| What is required |
All the lines below need to be transcribed exactly. Pictures get left out.

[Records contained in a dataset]
- - - - - - -

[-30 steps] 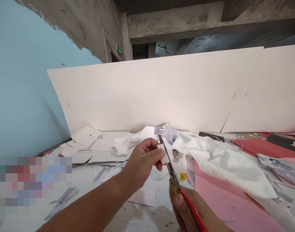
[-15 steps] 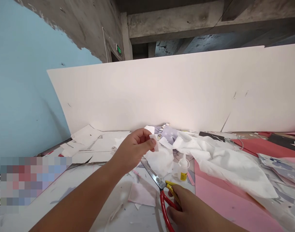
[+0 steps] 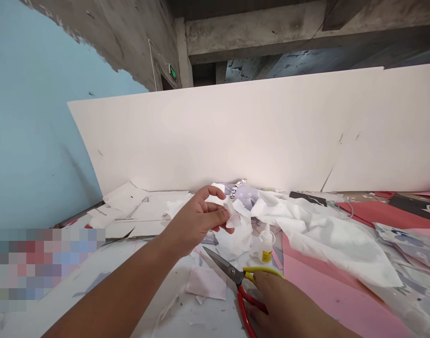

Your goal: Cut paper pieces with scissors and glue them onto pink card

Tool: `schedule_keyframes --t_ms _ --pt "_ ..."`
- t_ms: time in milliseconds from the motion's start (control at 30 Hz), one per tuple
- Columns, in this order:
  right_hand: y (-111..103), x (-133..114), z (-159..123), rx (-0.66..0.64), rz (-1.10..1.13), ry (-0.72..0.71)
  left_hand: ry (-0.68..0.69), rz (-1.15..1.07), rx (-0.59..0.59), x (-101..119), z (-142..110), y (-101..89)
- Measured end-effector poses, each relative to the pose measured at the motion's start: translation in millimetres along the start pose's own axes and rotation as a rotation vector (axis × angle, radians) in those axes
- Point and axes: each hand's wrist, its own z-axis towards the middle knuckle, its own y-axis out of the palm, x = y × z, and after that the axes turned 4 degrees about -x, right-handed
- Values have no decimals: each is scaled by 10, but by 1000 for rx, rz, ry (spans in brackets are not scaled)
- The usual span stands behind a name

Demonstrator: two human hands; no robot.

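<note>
Between the thumb and fingers of my left hand point(image 3: 197, 218) is a small white piece of paper point(image 3: 232, 214), held up above the table. My right hand point(image 3: 278, 298) grips a pair of scissors point(image 3: 232, 272) with one red and one yellow handle. Their blades point up and left, under my left hand, and look closed or nearly so. A small glue bottle point(image 3: 266, 244) with a yellow label and white nozzle stands just beyond the scissors. Left of the scissors lies a pale pink square point(image 3: 207, 282) on the littered tabletop.
A tall white board point(image 3: 215, 141) stands along the back. White crumpled cloth point(image 3: 317, 230) and pink sheets point(image 3: 334, 291) lie to the right, with red paper point(image 3: 363, 213) beyond. Cut white cardboard point(image 3: 155, 211) is stacked at back left. Scraps cover the table.
The white paper piece has turned and tilted in my left hand, whose fingers have shifted. The scissors have swung slightly left, and their yellow handle now shows more.
</note>
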Motion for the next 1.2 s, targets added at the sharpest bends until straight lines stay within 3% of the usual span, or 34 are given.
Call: schedule_keyframes --t_ms 100,233,467,633,767,933,1067,1200 --pt "-52 -120 -12 -26 -295 126 20 -18 -23 5 -17 24" --pt "-92 -234 -43 -103 -552 129 18 -39 -88 11 -37 41" --pt "-43 -227 -52 -152 -648 170 35 -104 -88 1 -21 7" --pt "17 -138 -26 -108 -732 92 23 77 23 -22 -8 -13" --pt "8 -91 -28 -53 -723 109 -5 213 38 -81 -25 -2" --pt "-77 -137 -77 -30 -650 194 22 213 3 -81 -45 12" --pt "-101 -187 -106 -16 -750 104 -43 264 -43 17 -95 -4" --pt "-66 -184 -111 -2 -851 -25 -126 409 1 19 -201 -57"
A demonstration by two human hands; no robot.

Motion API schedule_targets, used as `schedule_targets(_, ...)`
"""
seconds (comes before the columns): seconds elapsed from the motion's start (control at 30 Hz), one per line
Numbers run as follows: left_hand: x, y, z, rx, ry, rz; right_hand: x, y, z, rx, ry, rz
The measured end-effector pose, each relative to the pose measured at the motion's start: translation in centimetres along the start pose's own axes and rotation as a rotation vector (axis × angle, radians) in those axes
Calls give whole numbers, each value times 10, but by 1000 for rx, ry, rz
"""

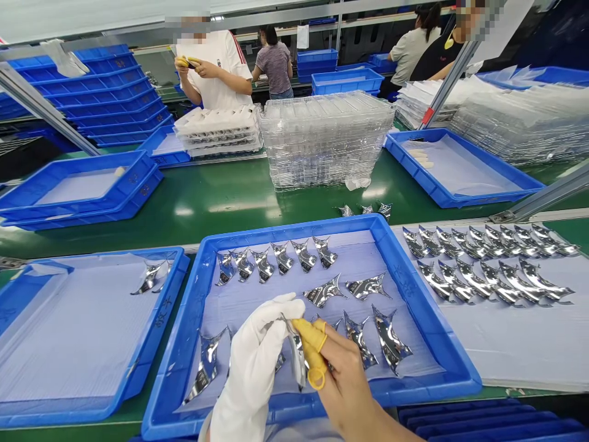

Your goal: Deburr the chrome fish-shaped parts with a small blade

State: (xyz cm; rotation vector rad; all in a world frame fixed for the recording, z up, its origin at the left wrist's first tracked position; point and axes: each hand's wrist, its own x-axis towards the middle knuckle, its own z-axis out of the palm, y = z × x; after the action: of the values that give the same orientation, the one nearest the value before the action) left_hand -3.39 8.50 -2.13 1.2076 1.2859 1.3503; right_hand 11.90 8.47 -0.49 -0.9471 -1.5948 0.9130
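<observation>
My left hand [255, 350], in a white glove, is closed on a shiny chrome part [297, 356] with pointed corners. Yellow finger cots cover fingers of my right hand [338, 368], which are pressed together against the same part from the other side. Both hands are above a blue tray [202, 264] lined with white sheet. Several like chrome parts lie in it: a row at the back, a pair [368, 286] in the middle and more near the front. My hands hide some of the front ones.
To the left, another blue tray [181, 270] holds chrome parts [148, 277]. Rows of chrome parts [494, 282] lie on white sheet at right. Behind stand stacked clear plastic trays [326, 141], blue trays [464, 199] and metal posts [453, 80]. Co-workers [216, 67] are across the bench.
</observation>
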Motion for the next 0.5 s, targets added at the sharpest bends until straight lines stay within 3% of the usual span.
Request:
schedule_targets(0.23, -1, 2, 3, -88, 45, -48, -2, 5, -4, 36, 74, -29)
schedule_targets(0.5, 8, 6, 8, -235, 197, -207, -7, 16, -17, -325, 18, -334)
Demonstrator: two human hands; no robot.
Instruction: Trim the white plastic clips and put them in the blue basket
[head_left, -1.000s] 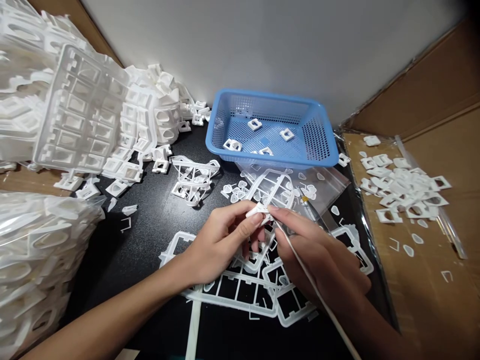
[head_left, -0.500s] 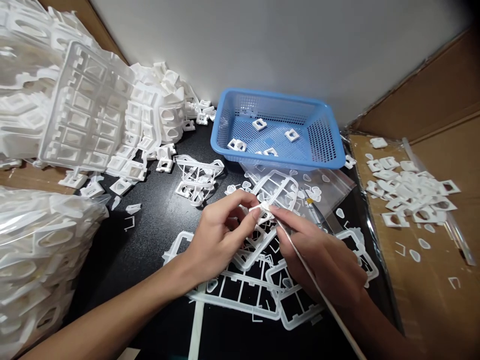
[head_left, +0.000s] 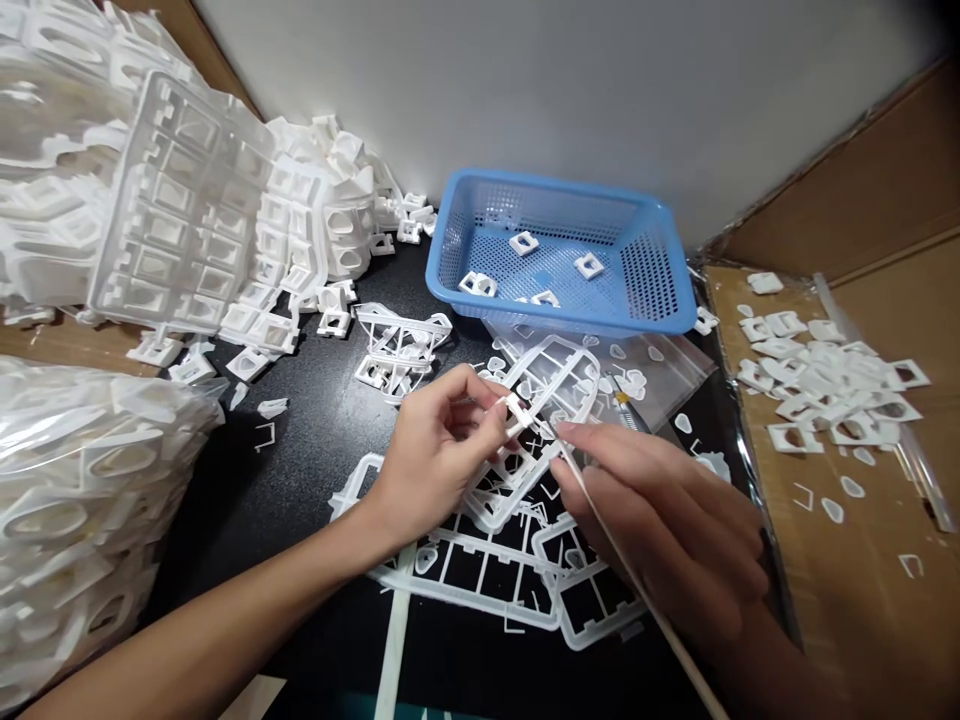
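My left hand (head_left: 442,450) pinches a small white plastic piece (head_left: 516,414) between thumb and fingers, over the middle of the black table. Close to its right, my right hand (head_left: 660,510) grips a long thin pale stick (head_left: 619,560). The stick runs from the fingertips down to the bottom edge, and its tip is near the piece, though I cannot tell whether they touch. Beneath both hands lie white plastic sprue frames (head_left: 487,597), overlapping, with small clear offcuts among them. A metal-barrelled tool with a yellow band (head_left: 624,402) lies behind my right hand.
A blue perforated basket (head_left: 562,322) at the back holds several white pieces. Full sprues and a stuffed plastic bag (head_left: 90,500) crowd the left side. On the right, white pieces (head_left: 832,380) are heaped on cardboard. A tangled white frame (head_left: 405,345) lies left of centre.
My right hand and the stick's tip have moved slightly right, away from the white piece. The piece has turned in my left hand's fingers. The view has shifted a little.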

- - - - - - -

| Answer |
[-30 steps] 
[-15 steps] 
[+0 steps] 

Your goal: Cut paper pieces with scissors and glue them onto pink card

Tool: `schedule_keyframes --t_ms _ --pt "_ ..."`
- t_ms: time in milliseconds from the motion's start (control at 30 Hz), one per tuple
- Columns, in this order:
  right_hand: y (-111..103), x (-133..114), z (-159..123), rx (-0.66..0.64), rz (-1.10..1.13), ry (-0.72..0.71)
  left_hand: ry (-0.68..0.69), rz (-1.15..1.07), rx (-0.59..0.59), x (-101..119), z (-142..110), y (-101..89)
- Measured end-effector poses, each relative to the pose measured at the motion's start: translation in millimetres along the start pose's own axes and rotation as a rotation vector (axis × angle, radians) in those axes
- Point and axes: each hand's wrist, its own z-axis towards the middle knuckle, its own y-axis out of the palm, x = y × z, and after that the axes turned 4 degrees about -x, right-handed
- Values have no decimals: each is scaled by 10, but by 1000 for rx, rz, ry (spans in brackets are not scaled)
- The usual span stands behind a name

Demonstrator: two human hands; no robot.

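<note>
Between the thumb and fingers of my left hand point(image 3: 197, 218) is a small white piece of paper point(image 3: 232, 214), held up above the table. My right hand point(image 3: 278, 298) grips a pair of scissors point(image 3: 232, 272) with one red and one yellow handle. Their blades point up and left, under my left hand, and look closed or nearly so. A small glue bottle point(image 3: 266, 244) with a yellow label and white nozzle stands just beyond the scissors. Left of the scissors lies a pale pink square point(image 3: 207, 282) on the littered tabletop.
A tall white board point(image 3: 215, 141) stands along the back. White crumpled cloth point(image 3: 317, 230) and pink sheets point(image 3: 334, 291) lie to the right, with red paper point(image 3: 363, 213) beyond. Cut white cardboard point(image 3: 155, 211) is stacked at back left. Scraps cover the table.
The white paper piece has turned and tilted in my left hand, whose fingers have shifted. The scissors have swung slightly left, and their yellow handle now shows more.
</note>
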Motion for the next 1.2 s, targets added at the sharpest bends until straight lines stay within 3% of the usual span, or 34 are given.
Call: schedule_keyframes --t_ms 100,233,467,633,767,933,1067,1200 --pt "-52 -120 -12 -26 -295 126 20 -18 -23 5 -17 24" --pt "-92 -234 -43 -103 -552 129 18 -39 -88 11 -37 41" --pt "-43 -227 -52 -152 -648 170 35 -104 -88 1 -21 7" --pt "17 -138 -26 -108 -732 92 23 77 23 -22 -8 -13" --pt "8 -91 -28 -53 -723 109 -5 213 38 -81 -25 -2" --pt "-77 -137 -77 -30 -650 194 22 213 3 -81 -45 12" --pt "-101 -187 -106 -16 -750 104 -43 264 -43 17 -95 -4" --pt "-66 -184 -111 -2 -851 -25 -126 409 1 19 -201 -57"
A demonstration by two human hands; no robot.

Motion API schedule_targets, used as `schedule_targets(_, ...)`
"""
seconds (comes before the columns): seconds elapsed from the motion's start (control at 30 Hz), one per line
Numbers run as follows: left_hand: x, y, z, rx, ry, rz; right_hand: x, y, z, rx, ry, rz
The measured end-effector pose, each relative to the pose measured at the motion's start: translation in centimetres along the start pose's own axes and rotation as a rotation vector (axis × angle, radians) in those axes
Calls give whole numbers, each value times 10, but by 1000 for rx, ry, rz
"""


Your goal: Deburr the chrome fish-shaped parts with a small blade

State: (xyz cm; rotation vector rad; all in a world frame fixed for the recording, z up, its origin at the left wrist's first tracked position; point and axes: each hand's wrist, its own x-axis towards the middle knuckle, its own z-axis out of the palm, y = z × x; after the action: of the values that give the same orientation, the one nearest the value before the action) left_hand -3.39 8.50 -2.13 1.2076 1.2859 1.3503; right_hand 11.90 8.47 -0.49 -0.9471 -1.5948 0.9130
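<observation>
My left hand [255, 350], in a white glove, is closed on a shiny chrome part [297, 356] with pointed corners. Yellow finger cots cover fingers of my right hand [338, 368], which are pressed together against the same part from the other side. Both hands are above a blue tray [202, 264] lined with white sheet. Several like chrome parts lie in it: a row at the back, a pair [368, 286] in the middle and more near the front. My hands hide some of the front ones.
To the left, another blue tray [181, 270] holds chrome parts [148, 277]. Rows of chrome parts [494, 282] lie on white sheet at right. Behind stand stacked clear plastic trays [326, 141], blue trays [464, 199] and metal posts [453, 80]. Co-workers [216, 67] are across the bench.
</observation>
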Motion for the next 0.5 s, targets added at the sharpest bends until straight lines stay within 3% of the usual span.
Request:
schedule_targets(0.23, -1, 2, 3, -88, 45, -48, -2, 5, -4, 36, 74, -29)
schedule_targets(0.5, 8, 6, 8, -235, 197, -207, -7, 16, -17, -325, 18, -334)
Demonstrator: two human hands; no robot.
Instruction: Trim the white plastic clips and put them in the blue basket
[head_left, -1.000s] 
[head_left, -0.500s] 
[head_left, +0.000s] 
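My left hand (head_left: 442,450) pinches a small white plastic piece (head_left: 516,414) between thumb and fingers, over the middle of the black table. Close to its right, my right hand (head_left: 660,510) grips a long thin pale stick (head_left: 619,560). The stick runs from the fingertips down to the bottom edge, and its tip is near the piece, though I cannot tell whether they touch. Beneath both hands lie white plastic sprue frames (head_left: 487,597), overlapping, with small clear offcuts among them. A metal-barrelled tool with a yellow band (head_left: 624,402) lies behind my right hand.
A blue perforated basket (head_left: 562,322) at the back holds several white pieces. Full sprues and a stuffed plastic bag (head_left: 90,500) crowd the left side. On the right, white pieces (head_left: 832,380) are heaped on cardboard. A tangled white frame (head_left: 405,345) lies left of centre.
My right hand and the stick's tip have moved slightly right, away from the white piece. The piece has turned in my left hand's fingers. The view has shifted a little.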

The response is finished.